Pundy, are you a fan of the Birthright rules/setting? When you do high level political intrigue, what rules do you use?

I know Kevin Crawford's Godbound and his Exemplars & Eidolans has a social influence system, but I haven't used those in actual play yet.

Blood Axe

Im a big fan of Lion & Dragon and Dark Albion in general.  Good stuff. Gritty, dark medieval game.  You wont be throwing magic missiles around.  Has a much different feel to it.
To DEFEND: this is the pact.
 But when life loses its meaning
 and is taken for naught...
 then the pact is to AVENGE !

S'mon

It's good advice and what I have always done. I find the main thing is to create the NPCs with very little initial detail, then think about who they are and what they want. Once I have that internal aspect on their characters the game flows naturally. If unsure I can use a d6 to help me decide. But I don't find random character trait tables useful, they need to develop organically.

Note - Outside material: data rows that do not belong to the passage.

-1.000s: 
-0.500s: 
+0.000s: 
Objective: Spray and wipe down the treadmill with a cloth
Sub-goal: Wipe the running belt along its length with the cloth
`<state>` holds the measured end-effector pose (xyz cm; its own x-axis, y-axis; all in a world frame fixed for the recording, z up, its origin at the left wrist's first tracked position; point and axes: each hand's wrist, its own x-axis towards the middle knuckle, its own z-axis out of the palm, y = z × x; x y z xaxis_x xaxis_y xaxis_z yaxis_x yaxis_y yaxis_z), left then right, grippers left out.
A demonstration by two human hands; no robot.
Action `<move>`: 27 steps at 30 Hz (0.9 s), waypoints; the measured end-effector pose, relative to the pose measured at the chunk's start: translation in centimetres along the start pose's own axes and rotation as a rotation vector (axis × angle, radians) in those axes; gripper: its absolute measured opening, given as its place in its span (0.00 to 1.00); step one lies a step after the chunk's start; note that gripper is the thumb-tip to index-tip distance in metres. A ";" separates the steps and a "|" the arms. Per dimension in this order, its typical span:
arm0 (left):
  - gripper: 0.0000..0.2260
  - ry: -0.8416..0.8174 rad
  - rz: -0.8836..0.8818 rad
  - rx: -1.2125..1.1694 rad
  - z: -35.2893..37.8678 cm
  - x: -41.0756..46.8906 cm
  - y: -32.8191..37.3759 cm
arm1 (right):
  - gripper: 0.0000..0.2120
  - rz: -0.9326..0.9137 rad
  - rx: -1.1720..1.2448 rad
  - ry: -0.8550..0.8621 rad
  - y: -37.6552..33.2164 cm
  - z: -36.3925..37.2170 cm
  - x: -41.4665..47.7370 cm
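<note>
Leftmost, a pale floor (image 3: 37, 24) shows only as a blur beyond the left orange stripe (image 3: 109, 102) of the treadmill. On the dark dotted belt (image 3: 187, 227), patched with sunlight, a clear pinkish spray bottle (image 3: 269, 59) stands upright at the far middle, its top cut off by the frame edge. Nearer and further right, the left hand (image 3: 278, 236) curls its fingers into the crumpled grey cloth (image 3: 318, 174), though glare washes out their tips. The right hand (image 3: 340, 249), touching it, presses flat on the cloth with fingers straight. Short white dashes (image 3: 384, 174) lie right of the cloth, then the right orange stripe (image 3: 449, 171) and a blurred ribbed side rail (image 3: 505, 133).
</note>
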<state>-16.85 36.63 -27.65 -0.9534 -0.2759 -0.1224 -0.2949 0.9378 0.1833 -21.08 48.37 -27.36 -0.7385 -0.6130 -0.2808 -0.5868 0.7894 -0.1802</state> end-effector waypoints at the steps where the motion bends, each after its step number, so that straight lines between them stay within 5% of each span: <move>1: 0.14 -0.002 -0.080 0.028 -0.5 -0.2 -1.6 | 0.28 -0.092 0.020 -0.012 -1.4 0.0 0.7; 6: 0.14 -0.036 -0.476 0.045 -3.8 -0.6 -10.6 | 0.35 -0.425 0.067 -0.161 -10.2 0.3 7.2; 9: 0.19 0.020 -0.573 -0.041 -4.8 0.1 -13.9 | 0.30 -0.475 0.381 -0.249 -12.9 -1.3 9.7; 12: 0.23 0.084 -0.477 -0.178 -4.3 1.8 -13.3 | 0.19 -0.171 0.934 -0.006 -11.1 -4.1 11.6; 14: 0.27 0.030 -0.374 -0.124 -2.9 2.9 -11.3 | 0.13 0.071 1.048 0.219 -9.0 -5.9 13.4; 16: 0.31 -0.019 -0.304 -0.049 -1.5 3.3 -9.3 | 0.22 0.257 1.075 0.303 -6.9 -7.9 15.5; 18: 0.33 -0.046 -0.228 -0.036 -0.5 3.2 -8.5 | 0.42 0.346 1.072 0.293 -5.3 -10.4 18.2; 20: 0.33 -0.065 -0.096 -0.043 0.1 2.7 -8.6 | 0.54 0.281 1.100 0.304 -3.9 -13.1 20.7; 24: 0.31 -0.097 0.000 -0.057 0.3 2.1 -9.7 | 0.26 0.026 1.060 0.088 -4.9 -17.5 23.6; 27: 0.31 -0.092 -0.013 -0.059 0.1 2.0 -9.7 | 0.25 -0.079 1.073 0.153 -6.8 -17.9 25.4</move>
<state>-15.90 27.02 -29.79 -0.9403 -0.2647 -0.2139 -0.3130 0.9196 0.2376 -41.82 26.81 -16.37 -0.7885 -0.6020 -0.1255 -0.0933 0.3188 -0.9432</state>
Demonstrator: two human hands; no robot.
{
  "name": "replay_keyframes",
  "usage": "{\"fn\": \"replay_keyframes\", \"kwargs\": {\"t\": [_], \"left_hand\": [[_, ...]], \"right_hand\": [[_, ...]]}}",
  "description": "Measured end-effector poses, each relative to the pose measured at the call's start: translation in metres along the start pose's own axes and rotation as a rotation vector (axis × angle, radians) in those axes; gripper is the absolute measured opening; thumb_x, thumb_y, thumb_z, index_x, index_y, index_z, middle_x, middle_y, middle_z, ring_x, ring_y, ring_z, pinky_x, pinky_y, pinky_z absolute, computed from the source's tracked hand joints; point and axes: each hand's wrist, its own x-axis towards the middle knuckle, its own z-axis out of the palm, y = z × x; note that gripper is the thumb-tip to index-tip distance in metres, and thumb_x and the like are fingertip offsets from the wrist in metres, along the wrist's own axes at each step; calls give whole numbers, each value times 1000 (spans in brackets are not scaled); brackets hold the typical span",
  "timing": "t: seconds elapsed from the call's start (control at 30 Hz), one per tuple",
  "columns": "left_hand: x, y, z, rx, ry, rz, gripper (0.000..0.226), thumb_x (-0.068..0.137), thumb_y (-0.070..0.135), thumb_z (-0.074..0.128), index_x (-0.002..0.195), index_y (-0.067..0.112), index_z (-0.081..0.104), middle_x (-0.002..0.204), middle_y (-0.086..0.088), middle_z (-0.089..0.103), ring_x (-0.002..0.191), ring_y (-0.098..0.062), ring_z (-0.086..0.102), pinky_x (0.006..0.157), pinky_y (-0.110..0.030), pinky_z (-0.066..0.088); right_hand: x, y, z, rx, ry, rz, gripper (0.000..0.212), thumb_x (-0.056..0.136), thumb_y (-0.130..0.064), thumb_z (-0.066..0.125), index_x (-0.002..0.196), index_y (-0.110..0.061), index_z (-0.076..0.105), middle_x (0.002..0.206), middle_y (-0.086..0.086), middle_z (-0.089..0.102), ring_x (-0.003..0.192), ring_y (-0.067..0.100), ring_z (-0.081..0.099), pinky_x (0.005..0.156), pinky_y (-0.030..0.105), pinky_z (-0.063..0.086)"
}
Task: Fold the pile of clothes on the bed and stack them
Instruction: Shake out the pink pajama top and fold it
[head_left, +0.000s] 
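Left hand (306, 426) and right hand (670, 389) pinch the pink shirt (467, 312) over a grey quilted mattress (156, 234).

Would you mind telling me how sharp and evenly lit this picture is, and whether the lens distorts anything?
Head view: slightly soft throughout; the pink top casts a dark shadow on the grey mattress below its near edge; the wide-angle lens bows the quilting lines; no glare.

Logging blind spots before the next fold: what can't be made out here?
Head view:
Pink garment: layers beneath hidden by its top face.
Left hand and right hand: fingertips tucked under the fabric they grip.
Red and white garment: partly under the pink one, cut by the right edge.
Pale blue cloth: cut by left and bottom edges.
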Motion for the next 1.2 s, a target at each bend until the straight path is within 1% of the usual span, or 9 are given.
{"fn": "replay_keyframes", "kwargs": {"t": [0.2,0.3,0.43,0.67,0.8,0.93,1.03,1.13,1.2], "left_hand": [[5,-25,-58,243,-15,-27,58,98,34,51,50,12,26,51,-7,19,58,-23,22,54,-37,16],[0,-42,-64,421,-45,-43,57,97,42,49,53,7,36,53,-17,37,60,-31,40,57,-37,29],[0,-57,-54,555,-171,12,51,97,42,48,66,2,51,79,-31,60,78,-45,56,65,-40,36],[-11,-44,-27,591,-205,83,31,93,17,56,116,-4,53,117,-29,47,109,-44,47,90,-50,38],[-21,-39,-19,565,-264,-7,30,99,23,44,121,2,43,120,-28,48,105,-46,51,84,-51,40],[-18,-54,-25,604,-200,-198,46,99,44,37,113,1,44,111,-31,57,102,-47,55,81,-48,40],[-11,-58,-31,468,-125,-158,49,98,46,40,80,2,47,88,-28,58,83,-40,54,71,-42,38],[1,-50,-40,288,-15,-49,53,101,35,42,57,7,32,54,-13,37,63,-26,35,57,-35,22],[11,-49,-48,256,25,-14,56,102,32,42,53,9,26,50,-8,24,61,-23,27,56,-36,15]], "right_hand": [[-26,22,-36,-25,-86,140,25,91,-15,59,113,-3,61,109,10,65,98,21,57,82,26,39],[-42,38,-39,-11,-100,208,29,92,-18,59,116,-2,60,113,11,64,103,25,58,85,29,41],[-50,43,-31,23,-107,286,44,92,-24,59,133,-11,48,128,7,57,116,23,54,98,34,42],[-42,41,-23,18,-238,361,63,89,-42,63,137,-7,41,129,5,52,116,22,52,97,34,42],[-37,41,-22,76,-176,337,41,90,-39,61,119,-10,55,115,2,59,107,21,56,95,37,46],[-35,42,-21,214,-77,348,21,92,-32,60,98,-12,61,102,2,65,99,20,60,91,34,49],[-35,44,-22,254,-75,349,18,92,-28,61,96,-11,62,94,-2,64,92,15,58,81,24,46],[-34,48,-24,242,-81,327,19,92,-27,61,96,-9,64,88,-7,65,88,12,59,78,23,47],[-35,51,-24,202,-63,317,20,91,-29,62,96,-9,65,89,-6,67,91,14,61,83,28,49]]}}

I do find a good trick is to start with a picture or photo for the NPC - a picture can be worth a thousand words.

Alexander Kalinowski

Sadly, I have to point out that almost everything in this video is wrong from my POV. I'll try to keep my objections short:


  • Plain depictation of events is overall fairly unpopular in entertainment. Popular media instead depicts cleverly dramatized events ("Rains of Castamere" starts playing in the background), be their source historical or purely fictional. "Novels are inferior to history" is nonsensical.
  • Of course, GRRM writes story and has certain pivotal events mapped out well in advance. Do you think Daenerys gathering an army and moving over to Westeros hasnt been planned all along??? Also, GRRM informed the showrunners how the book series would end in 2016. It stands to reason that he has known how the series would end for a long time now. Mapping things out in advance is very important in fiction writing, for proper foreshadowing. For example, the name 'Hodor' wasn't chosen randomly to see things how play out later - GRRM all but certainly always knew that the character arc would eventually culminate in a specific event tied to the name. So if you want your games to be like Game of Thrones, you need to plan important events well in advance and drop subtle clues way ahead of time instead. But merely "playing/writing it as history" won't do. That is too simplistic as an approach.
  • Things can be predictable in fiction as well as in history (aka emergent gameplay). Things can be unpredictable in fiction as well as in history. These are two separate things you're mistakenly conflating here.
  • You are planning things out in advance in your adventures as well, you're just formulating things with less certainty ("Then the PCs should..." instead of "Then the PCs will...").

I am glad to see, however, that trying to emulate fiction more closely is getting traction on gamers' minds these days.
Author of the Knights of the Black Lily RPG, a game of sexy black fantasy.
Setting: Ilethra, a fantasy continent ruled over by exclusively spiteful and bored gods who play with mortals for their sport.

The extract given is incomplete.